Bokor National Park

Heute früh verabschieden wir uns von den Kindern, die nach Koh Rong weiter wollen, wir bleiben noch ein oder zwei Tage hier. Wir ziehen aus der Hütte zurück ins Guesthouse und sind überfroh, zurück in der Zivilisation zu sein: Ebener Fliesenboden! Saubere Fenster, Türen, Wände, Toilette! Steckdosen und Lichtschalter, die funktionieren!
Dann fahren wir mit dem Roller zum Popokvil Wasserfall im Bokor Nationalpark. Die Bergstraßen sind ein Genuss! Auch wenn ich noch lieber meine alte Kawasaki unterm Hintern hätte, selbst mit dem kleinen Roller macht es sehr viel Spaß. Und für einen 125er läuft er sehr flott, zwischen den Kurven und Spitzkehren kommen wir immer wieder auf 60 bis 80 Stundenkilometer, und das bei recht steiler Steigung. Die Straße ist so gut wie neu – sonst hätte ich das Tempo hier nie gewagt. Auf halber Höhe zum Gipfel kommen wir in den Regen, aber wir fahren weiter. Die Straße ist extrem kurvig, also aufgemerkt:
Wenn du einen Spiegel im Scheitelpunkt der Kurve siehst: Obacht!
Wenn du den Spiegel wegen der tiefhängenden Wolken oder wegen des Regens nicht siehst: Doppelt Obacht!

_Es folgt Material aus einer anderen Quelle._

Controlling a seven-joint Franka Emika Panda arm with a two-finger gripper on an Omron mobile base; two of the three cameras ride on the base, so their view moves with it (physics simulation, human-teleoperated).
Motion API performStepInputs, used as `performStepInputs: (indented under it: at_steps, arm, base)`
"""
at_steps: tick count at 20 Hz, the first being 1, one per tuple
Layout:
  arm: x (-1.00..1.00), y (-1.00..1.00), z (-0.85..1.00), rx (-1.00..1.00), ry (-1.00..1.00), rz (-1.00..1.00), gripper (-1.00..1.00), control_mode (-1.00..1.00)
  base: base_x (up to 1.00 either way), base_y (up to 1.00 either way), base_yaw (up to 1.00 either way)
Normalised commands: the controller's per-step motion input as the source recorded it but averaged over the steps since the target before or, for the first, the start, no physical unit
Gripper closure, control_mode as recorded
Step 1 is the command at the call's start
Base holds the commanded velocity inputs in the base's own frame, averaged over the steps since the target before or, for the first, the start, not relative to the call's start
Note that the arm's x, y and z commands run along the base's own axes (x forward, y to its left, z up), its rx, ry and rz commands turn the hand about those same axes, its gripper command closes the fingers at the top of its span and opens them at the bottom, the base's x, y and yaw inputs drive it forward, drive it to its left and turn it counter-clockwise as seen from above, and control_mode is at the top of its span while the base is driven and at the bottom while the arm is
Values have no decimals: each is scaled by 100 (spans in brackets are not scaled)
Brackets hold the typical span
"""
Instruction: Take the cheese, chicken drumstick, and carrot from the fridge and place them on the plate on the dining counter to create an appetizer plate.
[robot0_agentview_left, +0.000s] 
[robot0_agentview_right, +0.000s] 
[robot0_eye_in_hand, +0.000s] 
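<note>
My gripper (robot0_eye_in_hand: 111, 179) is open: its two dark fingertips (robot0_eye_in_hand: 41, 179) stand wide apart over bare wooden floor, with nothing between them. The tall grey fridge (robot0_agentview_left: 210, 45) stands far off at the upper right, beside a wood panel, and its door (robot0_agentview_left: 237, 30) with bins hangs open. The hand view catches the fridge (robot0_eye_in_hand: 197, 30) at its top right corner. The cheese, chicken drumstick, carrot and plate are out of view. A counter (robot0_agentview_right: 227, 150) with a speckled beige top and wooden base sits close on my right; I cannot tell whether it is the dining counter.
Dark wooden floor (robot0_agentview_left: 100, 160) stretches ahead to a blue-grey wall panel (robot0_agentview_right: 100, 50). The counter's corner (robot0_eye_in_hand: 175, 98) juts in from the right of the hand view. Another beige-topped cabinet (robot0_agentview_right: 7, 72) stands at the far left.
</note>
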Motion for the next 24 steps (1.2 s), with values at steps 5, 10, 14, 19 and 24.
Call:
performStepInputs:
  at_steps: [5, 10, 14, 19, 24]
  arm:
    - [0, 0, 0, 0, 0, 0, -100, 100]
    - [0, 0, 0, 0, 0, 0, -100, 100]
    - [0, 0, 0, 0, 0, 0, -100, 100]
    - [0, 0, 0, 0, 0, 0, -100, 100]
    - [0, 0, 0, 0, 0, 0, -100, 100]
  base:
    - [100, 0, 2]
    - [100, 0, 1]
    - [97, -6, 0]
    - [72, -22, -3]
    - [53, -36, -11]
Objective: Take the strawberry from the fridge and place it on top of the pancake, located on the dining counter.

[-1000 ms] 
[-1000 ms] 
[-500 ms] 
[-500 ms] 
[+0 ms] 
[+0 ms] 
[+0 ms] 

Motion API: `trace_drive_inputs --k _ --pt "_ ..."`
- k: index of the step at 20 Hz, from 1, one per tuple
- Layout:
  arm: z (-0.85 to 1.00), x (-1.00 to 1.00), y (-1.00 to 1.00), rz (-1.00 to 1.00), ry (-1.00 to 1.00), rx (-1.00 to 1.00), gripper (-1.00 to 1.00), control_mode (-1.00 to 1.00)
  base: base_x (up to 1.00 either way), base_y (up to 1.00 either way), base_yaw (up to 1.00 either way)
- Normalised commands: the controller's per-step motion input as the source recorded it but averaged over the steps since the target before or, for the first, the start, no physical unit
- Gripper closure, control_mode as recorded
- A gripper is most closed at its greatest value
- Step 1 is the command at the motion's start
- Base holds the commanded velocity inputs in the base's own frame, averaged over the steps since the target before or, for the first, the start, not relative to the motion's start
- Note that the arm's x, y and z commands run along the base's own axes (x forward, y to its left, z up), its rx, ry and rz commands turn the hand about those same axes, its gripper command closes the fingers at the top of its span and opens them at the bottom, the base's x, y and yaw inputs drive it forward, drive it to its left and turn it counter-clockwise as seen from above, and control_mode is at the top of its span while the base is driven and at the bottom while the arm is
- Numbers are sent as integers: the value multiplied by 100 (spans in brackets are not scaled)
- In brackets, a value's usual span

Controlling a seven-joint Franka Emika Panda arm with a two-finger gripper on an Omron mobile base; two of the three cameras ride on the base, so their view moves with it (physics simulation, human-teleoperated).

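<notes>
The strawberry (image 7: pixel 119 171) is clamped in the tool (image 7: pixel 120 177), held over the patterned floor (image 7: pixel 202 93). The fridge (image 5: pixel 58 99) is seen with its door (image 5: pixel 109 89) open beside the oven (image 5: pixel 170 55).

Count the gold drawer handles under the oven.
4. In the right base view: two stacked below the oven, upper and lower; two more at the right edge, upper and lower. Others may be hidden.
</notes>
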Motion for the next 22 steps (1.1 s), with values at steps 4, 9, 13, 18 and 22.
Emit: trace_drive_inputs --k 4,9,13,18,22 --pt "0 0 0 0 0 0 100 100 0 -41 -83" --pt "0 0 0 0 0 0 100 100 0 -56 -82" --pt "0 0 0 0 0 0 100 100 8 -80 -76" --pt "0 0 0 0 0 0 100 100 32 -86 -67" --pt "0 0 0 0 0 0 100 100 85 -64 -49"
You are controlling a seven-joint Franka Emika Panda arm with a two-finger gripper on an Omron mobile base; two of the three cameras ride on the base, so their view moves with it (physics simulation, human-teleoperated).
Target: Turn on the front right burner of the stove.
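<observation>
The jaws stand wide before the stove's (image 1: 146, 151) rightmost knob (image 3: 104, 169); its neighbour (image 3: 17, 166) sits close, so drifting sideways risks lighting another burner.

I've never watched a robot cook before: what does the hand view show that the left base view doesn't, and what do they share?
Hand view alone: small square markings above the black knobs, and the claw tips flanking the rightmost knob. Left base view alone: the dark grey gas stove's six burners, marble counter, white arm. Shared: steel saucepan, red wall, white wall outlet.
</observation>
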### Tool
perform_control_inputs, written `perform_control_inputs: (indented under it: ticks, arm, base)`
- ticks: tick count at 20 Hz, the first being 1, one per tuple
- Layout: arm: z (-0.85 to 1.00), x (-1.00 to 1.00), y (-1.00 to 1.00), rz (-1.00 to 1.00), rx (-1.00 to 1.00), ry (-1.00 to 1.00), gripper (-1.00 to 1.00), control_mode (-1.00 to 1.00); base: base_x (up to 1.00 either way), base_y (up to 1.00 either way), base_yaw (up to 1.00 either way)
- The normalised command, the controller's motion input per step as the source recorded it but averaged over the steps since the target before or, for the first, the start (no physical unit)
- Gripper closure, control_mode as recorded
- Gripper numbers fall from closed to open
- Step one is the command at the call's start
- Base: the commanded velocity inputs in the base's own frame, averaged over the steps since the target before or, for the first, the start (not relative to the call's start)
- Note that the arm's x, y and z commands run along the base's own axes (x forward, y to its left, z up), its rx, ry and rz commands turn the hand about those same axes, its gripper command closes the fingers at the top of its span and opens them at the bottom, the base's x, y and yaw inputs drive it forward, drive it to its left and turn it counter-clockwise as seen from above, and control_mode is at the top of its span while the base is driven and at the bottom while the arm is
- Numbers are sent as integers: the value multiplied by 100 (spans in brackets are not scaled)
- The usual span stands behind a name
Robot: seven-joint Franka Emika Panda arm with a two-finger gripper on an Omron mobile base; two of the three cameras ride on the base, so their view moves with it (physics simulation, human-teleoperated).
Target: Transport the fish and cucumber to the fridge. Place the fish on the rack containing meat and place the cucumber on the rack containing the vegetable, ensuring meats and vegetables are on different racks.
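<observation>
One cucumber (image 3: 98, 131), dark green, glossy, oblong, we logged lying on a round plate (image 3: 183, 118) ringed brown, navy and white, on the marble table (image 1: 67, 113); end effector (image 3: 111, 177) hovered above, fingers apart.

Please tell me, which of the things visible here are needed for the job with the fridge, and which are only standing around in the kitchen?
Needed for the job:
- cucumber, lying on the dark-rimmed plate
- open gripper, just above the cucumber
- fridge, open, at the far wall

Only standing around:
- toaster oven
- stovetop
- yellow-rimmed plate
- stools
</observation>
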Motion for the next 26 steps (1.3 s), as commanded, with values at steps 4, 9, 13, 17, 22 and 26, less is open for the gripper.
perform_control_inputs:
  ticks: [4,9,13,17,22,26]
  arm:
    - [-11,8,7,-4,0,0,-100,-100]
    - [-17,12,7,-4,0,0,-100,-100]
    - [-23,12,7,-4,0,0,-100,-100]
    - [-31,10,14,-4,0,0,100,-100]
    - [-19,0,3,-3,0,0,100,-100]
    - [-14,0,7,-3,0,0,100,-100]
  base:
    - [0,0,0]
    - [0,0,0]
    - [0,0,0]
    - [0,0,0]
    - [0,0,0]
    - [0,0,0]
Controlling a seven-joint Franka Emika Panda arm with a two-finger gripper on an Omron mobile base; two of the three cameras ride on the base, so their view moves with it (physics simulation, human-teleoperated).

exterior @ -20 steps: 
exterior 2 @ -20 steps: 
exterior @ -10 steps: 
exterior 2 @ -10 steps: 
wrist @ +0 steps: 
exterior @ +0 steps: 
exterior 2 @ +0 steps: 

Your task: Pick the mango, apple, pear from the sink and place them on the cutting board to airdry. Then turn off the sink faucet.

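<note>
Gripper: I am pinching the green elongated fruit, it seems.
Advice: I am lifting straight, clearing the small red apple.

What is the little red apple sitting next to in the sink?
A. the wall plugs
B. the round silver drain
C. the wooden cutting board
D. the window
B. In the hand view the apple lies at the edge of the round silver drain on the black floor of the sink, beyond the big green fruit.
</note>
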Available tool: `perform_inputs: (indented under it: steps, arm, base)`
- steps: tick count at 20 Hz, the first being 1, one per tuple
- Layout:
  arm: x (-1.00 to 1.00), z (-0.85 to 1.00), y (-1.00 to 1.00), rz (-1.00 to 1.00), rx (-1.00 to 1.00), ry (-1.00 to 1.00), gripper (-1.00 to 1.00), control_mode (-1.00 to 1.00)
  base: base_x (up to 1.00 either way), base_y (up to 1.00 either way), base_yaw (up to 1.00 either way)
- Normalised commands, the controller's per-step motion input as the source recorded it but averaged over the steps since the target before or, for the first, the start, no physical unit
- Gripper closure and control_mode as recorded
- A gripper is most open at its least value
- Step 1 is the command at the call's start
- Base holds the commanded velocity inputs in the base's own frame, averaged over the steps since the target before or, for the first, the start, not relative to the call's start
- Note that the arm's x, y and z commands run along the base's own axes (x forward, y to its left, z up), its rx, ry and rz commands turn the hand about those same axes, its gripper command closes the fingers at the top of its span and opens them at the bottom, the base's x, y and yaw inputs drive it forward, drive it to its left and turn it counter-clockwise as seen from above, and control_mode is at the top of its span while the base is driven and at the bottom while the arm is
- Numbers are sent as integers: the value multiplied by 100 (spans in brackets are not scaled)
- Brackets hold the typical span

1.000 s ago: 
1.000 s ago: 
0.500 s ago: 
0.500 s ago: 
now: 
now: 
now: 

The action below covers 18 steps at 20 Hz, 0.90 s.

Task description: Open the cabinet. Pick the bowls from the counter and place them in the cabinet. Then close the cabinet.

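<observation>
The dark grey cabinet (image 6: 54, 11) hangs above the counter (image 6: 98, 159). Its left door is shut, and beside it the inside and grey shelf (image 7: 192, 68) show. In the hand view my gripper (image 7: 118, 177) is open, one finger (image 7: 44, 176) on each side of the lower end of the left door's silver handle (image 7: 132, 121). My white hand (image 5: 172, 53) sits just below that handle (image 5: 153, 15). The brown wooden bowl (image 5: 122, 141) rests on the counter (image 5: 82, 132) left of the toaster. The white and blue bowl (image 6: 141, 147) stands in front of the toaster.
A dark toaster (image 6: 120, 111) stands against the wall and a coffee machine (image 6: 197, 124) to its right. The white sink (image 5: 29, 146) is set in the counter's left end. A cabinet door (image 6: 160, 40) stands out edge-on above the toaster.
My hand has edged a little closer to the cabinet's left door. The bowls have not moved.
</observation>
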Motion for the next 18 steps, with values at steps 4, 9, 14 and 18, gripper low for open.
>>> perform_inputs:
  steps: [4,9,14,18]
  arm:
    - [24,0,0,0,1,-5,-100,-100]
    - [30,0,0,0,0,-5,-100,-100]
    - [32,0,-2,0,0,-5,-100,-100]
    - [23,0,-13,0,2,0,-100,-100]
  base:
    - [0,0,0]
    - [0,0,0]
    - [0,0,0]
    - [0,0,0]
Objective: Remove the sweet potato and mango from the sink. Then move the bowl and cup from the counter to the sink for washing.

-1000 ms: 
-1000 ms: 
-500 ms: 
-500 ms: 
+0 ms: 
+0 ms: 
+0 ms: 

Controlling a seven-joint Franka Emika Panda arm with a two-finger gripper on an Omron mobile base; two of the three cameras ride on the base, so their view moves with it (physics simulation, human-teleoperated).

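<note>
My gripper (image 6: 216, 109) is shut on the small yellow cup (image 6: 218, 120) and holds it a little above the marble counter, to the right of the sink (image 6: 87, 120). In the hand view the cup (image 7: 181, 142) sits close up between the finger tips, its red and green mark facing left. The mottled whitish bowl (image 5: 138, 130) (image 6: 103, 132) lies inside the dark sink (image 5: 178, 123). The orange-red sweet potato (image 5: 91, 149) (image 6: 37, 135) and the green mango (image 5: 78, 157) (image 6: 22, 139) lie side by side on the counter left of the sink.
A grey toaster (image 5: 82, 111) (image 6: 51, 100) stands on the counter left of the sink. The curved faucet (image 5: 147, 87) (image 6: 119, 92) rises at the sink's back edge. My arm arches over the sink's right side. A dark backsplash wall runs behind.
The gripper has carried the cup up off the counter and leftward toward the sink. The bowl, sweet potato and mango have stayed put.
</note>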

Fast hatten wir schon vergessen, wie sich das anfühlt: Kälte. Am Pass oben sind wir ziemlich durchgeweicht und frieren, kein Wunder im T-Shirt und kurzen Hosen. Aber da steht die Rettung: Ein gigantisches halbrundes Blechdach, rundum gigantisch verglast, davor zwei gigantische Gipspferde, darin ein gigantisches Schnellrestaurant mit ebenso gigantischen Preisen, aber egal. Wir wärmen uns an zwei leckeren Cappucchino, den teuersten Kambodschas.

Kurz drauf lockt uns die Sonne wieder hinaus: Der Popokvil Wasserfall ist eine Schau, er fällt in zwei Terrassen über etwa 40 Meter tief ins Tal. Außergewöhnlich ist es, hier von oben an den Wasserfall zu kommen. Nichts für nicht Schwindelfreie!

Wir fahren noch ein wenig auf dem Bergrücken herum und entdecken eine furchtbare Bausünde. Hochhäuser mit leeren Fensterhöhlen, hässliche halbfertige Betonklötze, eine riesige Halle, Parkplätze für tausende Autos. Wie die Köpfe von Dinosaurierskeletten hängen rostige Basketballkörbe an schrägen Metallgalgen. Bereits in den 1920er Jahren gab es hier ein französisches Casino, nun wurde ein neues für die chinesischen Gäste gebaut. Rund herum war wohl ein gigantisches Ferienareal geplant – geblieben sind viele Bauruinen. Das meiste steht halbfertig und ungenutzt. So ist das im Kommunismus: Neue Ruinen kommen zu den alten dazu.

Der Platzregen wird immer stärker, wir stellen uns unter dem Vordach einer kilometerlangen, leeren Ladenzeile unter. Der Regen wird zum Starkregen, dann zum Wolkenbruch. Das Trommeln der Tropfen auf dem Dach macht jede Unterhaltung unmöglich. Wir warten eine halbe Stunde.

Auf dem Rückweg muss ich doppelt aufpassen, denn zu der schlechten Sicht kommt jetzt in jeder Linkskurve ein Ölfilm. Und mein gelber 75Cent Regenmantel löst sich im Fahrtwind auf. Bei der nächsten Raststation kaufe ich mir einen neuen in blau und ziehe ihn drüber. Mollig! Erst jetzt fällt uns auf, dass rechts und links entlang den Straßenrändern überall Schilder stehen. „Stop!“ steht drauf, wie wir uns später von Mama übersetzen lassen. Wegen der Landminen natürlich.